El lejano 20 de enero

DIVISADERO/Eduardo González Velázquez

Y si la elección hubiera sucedido en un país latinoamericano y el presidente saliente estuviese negando su derrota, ¿Qué estaría diciendo Washington y la OEA? ¿Ya se hubiese armado la invasión de marines estadunidenses? ¿Estaría sobre la mesa la opción del bloqueo comercial y económico? ¿Estarían hablando de un autogolpe de Estado? ¿Las manos meciendo la cuna serían las de Nicolás Maduro y Evo Morales? ¿Los observadores internacionales afirmarían que la democracia latinoamericana es muy endeble?

Como hemos dicho desde hace muchos años, en Estados Unidos no hay golpes de Estado porque no tiene embajada norteamericana. Se han autoprotegido.

Hoy, lo que está en vilo es la transición del poder en la Unión Americana. El presidente, Donald Trump derrotado por el demócrata, Joe Biden se niega a reconocer que perdió e insiste en que hubo fraude electoral.

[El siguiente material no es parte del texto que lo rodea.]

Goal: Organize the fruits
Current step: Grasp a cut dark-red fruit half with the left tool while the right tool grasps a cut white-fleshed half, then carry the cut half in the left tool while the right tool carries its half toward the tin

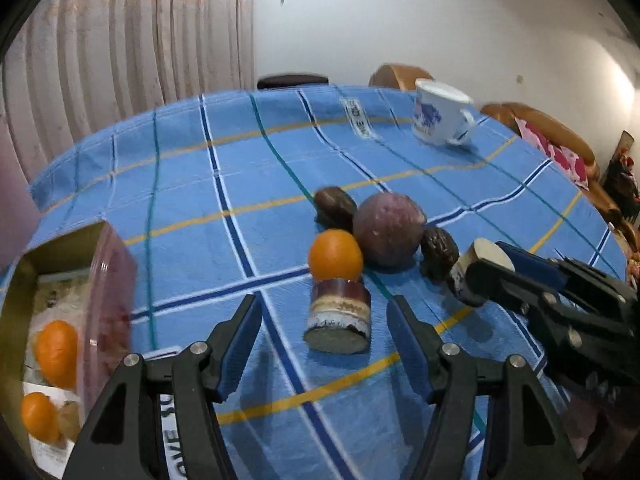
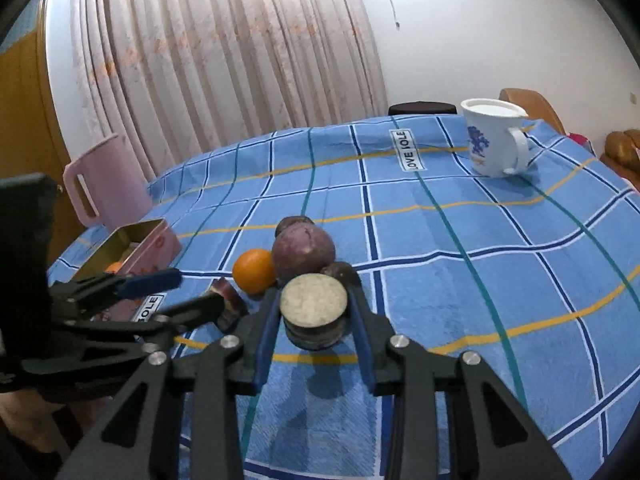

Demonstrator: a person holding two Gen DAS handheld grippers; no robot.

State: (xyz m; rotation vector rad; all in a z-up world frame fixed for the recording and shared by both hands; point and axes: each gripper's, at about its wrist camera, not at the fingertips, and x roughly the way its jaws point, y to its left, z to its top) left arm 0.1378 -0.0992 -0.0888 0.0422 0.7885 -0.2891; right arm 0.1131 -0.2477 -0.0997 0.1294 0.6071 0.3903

Aunque ya autorizó a la agencia federal conocida como Administración General de Servicios (GSA), encabezada por Emily Murphy, para que permita a Biden y su equipo acceder a seis millones de dólares de fondos federales para la transición y establezcan comunicaciones con las agencias gubernamentales para recibir información relativa al manejo y situación actual de la pandemia de coronavirus, las estrategias económicas para salir de la crisis, los reportes de inteligencia y seguridad nacional, y todo lo relativo a la política exterior de aquel país.

A pesar de ello, Emily Murphy insistió, como lo hace Trump, en dudar del triunfo demócrata al llamarlo “aparente”. Sea como sea, con los accesos a la información y a los recursos federales Joe Biden comienza su andar rumbo al 20 de enero, pese a que Trump sigue afirmando que no reconocerá su derrota, aunque deje la Oficina Oval.

Esta situación vuelve muy lejano y complejo el cambio de poder el próximo 20 de enero.
Lo complicado de las semanas por venir se enmarca en un contexto de duras críticas y mucha presión hacia el mandatario republicano por parte de los dueños del dinero, legisladores, gobernadores y ex altos funcionarios de su partido. Las voces que le exigen a Trump cambiar su narrativa con respecto a las elecciones son cada vez mayores.

No obstante, en el fondo los miembros del establishment estadunidense no parecen perturbarse demasiado ante los decires trumpianos, esto se deduce por la tranquila normalidad en la que se han manifestado los mercados financieros desde el cierre de la jornada electoral el 3 de noviembre. Lo que indica que, a pesar de los aspavientos del presidente, el cambio de poderes va por el camino trazado.

Así, a casi un mes de la cita electoral, el 20 de enero sigue viéndose lejano. La vereda muy empedrada y contaminada con declaraciones de Donald Trump que amenaza con “seguir dando una buena pelea y vencer”.

 Profesor-investigador del Depto. de Relaciones Internacionales, región occidente. Tec de Monterrey.